And, well, the way to Mt. Moon was _interesting_. The whole area was mountainous, and just to get to the caves of Mt. Moon a path had needed to be hewed through the bedrock on the way. Pokemon must have been used, because it was much wider than it strictly needed to be despite the effort it would have taken for them to move rock on their own. Just for the large-scale, though, because the edges were craggy, irregular and unfinished. It was always strange to encounter things like that. Bits here and there had been smoothed, mostly at the corners where trainers would have been staring directly at the wall as they approached and had given in to the temptation to fix things. It only made the contrast more obvious.

It was times like this he had the most trouble understanding their predecessors. It had been possible for them, after all, even if their abilities were like a dim star to the sun. If they'd used pokemon to carve the path, they could have used pokemon to finish it. But they hadn't. They'd just...left it. Like they were satisfied, like it wasn't a grating, present irritant every time they looked, like they didn't even notice.

Either it hadn't bothered them, or they hadn't been able to rouse themselves to fix the problem. Both were as hard to imagine.

Oh, this place was tolerable. There was an aesthetic to the unaesthetic, in small doses, and Deus, for his part, found it easy to leave the sides of the path alone. But this wasn't a used path between places, it was a destination in itself. If he or anyone else had actually made it, intending it for actual travel on a regular basis, they'd never have left it so flawed.

Deus reflected that most of the things left alone as examples of the predecessors were largely examples of their mistakes and sloppiness, then that it was hardly his fault it was their distinguishing feature.

At length he was brought out of his thoughts by a geodude uncurling in front of him and jumping up and down. Deus crouched so that it reached eye level on its jumps, examining its thoughts.

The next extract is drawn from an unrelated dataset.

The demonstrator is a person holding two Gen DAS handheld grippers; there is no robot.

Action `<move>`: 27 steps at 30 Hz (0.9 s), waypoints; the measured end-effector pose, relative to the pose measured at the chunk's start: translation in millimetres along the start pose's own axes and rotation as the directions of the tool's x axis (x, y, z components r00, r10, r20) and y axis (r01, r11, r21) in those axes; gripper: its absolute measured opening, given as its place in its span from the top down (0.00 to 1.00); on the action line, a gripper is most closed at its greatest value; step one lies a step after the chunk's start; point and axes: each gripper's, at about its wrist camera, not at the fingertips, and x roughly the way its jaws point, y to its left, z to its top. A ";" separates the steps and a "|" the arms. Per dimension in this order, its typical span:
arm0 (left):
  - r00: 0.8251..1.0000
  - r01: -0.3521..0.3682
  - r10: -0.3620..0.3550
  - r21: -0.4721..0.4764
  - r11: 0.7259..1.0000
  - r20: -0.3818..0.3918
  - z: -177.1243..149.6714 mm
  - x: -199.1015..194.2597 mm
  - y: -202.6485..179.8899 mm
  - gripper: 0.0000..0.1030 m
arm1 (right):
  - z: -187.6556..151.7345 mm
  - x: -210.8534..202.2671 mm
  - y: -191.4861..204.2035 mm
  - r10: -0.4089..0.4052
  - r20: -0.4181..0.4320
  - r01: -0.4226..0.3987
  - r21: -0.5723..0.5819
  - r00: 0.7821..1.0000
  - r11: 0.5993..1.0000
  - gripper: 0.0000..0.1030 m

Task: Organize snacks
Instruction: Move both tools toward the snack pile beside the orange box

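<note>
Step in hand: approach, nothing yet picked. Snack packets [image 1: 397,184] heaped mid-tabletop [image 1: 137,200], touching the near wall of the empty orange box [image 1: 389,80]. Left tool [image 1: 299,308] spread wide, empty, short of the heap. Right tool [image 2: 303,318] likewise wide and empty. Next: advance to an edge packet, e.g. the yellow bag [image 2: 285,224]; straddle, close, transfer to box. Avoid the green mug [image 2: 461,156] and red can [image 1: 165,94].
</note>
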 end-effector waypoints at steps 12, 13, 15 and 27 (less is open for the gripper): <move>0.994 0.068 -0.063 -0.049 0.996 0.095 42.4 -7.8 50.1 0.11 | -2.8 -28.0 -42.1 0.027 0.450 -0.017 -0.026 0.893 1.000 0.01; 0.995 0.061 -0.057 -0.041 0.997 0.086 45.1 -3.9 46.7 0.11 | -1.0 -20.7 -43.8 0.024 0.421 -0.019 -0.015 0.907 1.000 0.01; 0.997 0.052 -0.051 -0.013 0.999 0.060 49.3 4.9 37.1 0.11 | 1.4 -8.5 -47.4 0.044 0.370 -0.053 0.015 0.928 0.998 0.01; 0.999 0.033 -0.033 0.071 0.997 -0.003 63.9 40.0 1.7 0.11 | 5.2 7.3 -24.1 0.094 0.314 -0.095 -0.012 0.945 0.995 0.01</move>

They were unusually fast, more like shifting sand than the slow, gravely minds of the other geodude he could feel around him, and it was easy to see the most recent ones swirling around. It was curious why he was there. In lieu of answering he reached in and pulled up memories of it asking another that same question, tacking the response firmly down onto its poor memory, like pressing sand to sandstone. It was an unusually flighty geodude, which perhaps explained its uncharacteristic curiosity.

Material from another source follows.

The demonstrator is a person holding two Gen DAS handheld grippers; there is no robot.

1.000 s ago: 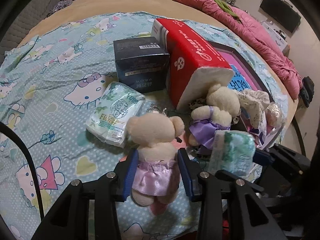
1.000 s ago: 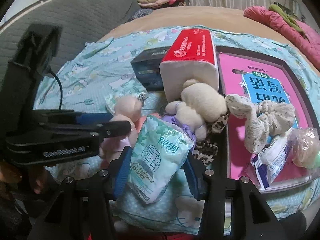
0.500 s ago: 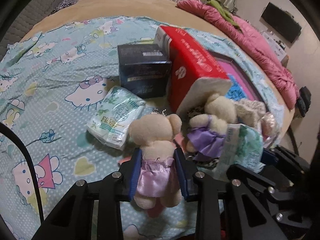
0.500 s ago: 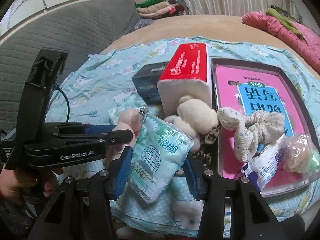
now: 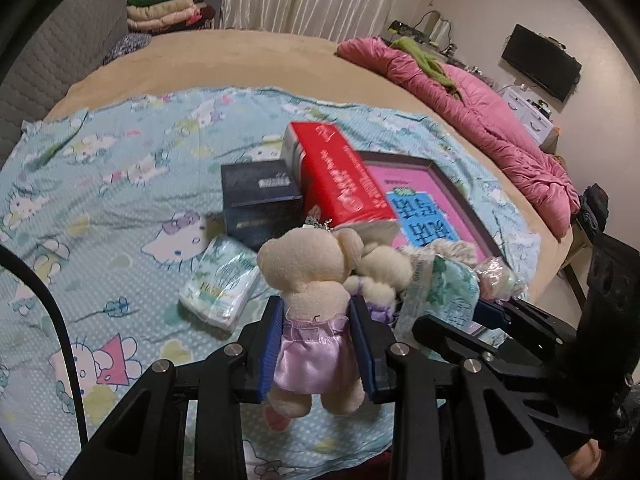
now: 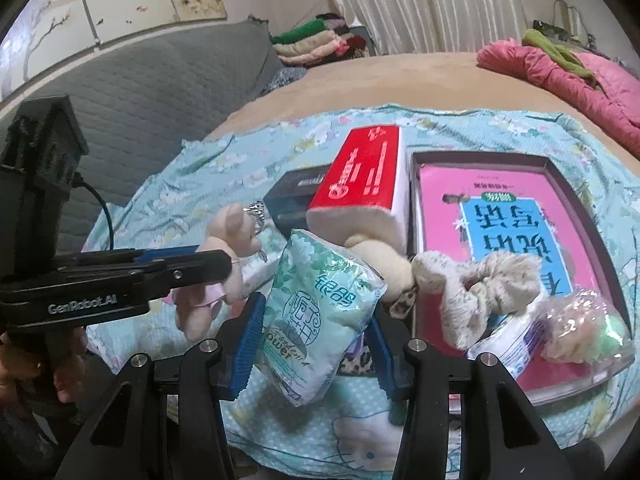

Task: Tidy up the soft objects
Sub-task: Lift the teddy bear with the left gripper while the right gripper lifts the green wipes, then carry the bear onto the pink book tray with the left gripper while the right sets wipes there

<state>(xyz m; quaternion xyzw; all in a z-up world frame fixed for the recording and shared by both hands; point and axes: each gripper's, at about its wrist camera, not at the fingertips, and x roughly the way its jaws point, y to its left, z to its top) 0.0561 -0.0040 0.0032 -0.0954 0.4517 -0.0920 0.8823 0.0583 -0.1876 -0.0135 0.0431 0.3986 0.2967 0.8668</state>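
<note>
A cream teddy bear in a pink dress (image 5: 308, 264) hangs above the cartoon-print sheet (image 5: 100, 184), and my left gripper (image 5: 316, 320) is shut on its body. The right wrist view shows the same bear (image 6: 232, 228) sticking out of the left gripper (image 6: 200, 260). My right gripper (image 6: 316, 320) is shut on a green-and-white tissue pack (image 6: 320, 300), held up beside the bear. In the left wrist view that pack (image 5: 440, 296) sits to the bear's right. A second cream bear in purple (image 5: 384, 268) lies behind them, against the red tissue box (image 5: 340, 184).
Another tissue pack (image 5: 220, 284) lies on the sheet left of the held bear. A dark box (image 5: 256, 196) stands beside the red box. A dark tray with a pink book (image 6: 500, 216) holds a scrunchie (image 6: 480, 288) and bagged items (image 6: 584, 328). A pink quilt (image 5: 480, 108) lies far right.
The left jaws closed onto the pink-dress bear and lifted it off the sheet. The right gripper rose a little with the tissue pack still in it.
</note>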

It would be an interesting one to take. The slower thinking pokemon were largely ignored as tiresome and faintly abominable if one considered them too long. A tolerable geodude was a rare thing. But he already had the sandshrew, didn't want a fourth pokemon yet, and handling the vulpix's still half-unformed mind was enough for now. He'd leave it for someone else.

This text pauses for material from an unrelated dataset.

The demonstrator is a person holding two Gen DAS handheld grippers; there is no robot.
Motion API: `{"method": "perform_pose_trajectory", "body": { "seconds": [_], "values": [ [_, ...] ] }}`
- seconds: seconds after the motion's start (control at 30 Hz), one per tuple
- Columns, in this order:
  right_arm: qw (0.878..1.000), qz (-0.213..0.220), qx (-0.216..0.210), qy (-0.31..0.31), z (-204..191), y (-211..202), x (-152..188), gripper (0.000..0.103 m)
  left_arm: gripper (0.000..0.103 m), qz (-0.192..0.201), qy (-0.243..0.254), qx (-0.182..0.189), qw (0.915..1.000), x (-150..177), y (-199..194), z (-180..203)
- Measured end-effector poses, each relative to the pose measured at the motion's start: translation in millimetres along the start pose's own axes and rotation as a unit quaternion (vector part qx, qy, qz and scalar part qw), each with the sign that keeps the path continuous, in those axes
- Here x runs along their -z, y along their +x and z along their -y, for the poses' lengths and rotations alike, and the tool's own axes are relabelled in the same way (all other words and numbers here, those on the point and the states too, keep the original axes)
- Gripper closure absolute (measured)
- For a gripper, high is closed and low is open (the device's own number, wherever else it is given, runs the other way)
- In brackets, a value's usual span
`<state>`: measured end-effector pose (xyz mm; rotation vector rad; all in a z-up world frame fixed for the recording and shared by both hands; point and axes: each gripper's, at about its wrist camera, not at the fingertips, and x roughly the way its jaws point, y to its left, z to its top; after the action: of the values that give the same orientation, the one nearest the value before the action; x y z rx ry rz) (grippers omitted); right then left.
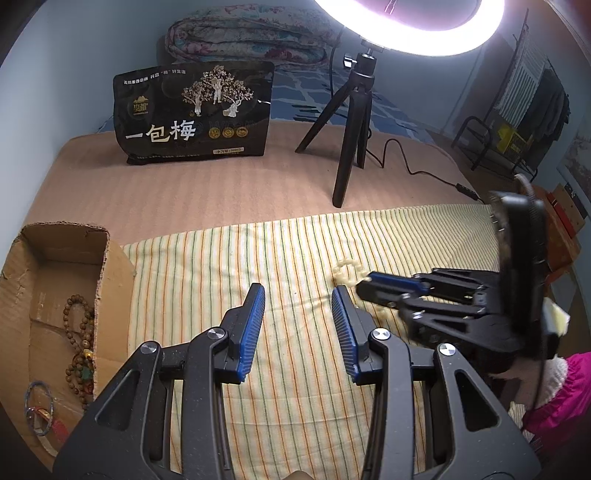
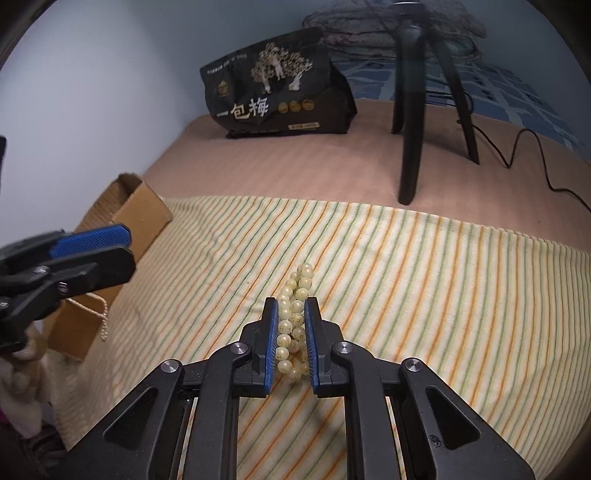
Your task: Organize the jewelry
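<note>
A pale yellow-green bead bracelet (image 2: 294, 317) lies squeezed between my right gripper's (image 2: 291, 304) blue pads, over the striped cloth (image 2: 406, 280). In the left wrist view the same bracelet (image 1: 347, 272) sticks out past the right gripper (image 1: 364, 286). My left gripper (image 1: 297, 293) is open and empty above the cloth. A cardboard box (image 1: 59, 295) at the left holds a brown bead necklace (image 1: 79, 339) and a thin blue bangle (image 1: 38, 410). The box also shows in the right wrist view (image 2: 125, 214), with a small chain (image 2: 102, 317) hanging at its side.
A black snack bag (image 1: 195, 110) stands at the back of the bed. A black tripod (image 1: 351, 122) with a ring light (image 1: 410, 26) stands back right, its cable (image 1: 424, 173) trailing right. A folded quilt (image 1: 247, 37) lies behind.
</note>
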<state>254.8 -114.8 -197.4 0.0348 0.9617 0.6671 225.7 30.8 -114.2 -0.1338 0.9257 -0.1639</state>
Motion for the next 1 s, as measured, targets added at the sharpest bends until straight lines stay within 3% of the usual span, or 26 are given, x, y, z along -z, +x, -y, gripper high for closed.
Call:
{"method": "perform_pose_trajectory", "body": {
  "seconds": [0.13,0.5,1.0],
  "values": [
    [1.000,0.013,0.010,-0.002,7.5,-12.1,4.9,0.091,0.065,-0.012,0.007,0.002,0.9999,3.3,8.8,6.9],
    [0.998,-0.019,0.044,-0.034,44.8,-25.5,8.3,0.091,0.065,-0.043,0.030,0.008,0.9986,13.1,53.6,28.9],
    [0.994,-0.028,0.074,-0.071,51.1,-30.1,19.8,0.090,0.065,-0.055,0.082,-0.015,0.9950,19.8,90.3,56.9]
  ]
}}
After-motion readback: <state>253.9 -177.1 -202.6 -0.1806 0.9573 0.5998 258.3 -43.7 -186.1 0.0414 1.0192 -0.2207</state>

He'd grown tired of contemplating the irregularities around him and jumped from the path to the top of the wall above it. He began heading southeast, hopping between the thin trees that clung to the rock.

Deus had no interest in actually going through Mt Moon. Cerulean would have to wait for later anyway - facing water types with a sandshrew and vulpix was a poor choice that would lead to a lot of tedious battling.

Thinking absently of what he'd do next, he trotted along. It was more regular here in some ways, and in others...the lack of any pretense of deliberateness, any thinking hand at work, rendered the entire concept moot. The wavy dimples in the stone where it dipped several feet into a large depression, a bit rising utterly off-center in what was not at all a circle yet rounded in such a way as to not suggest any other shape either, were here simply interesting scenery, not things that lingered uncomfortably close to horror.

The world, Deus felt, was regular in its irregularity, and always moving slowly toward a sameness. Things done by people should be the opposite, a clear brand of purpose across what was assembled by chance and accident. It was in the borders and edges that disquiet arose, purpose mingled with irregularity and unthinking crudeness, signs such a thing was possible.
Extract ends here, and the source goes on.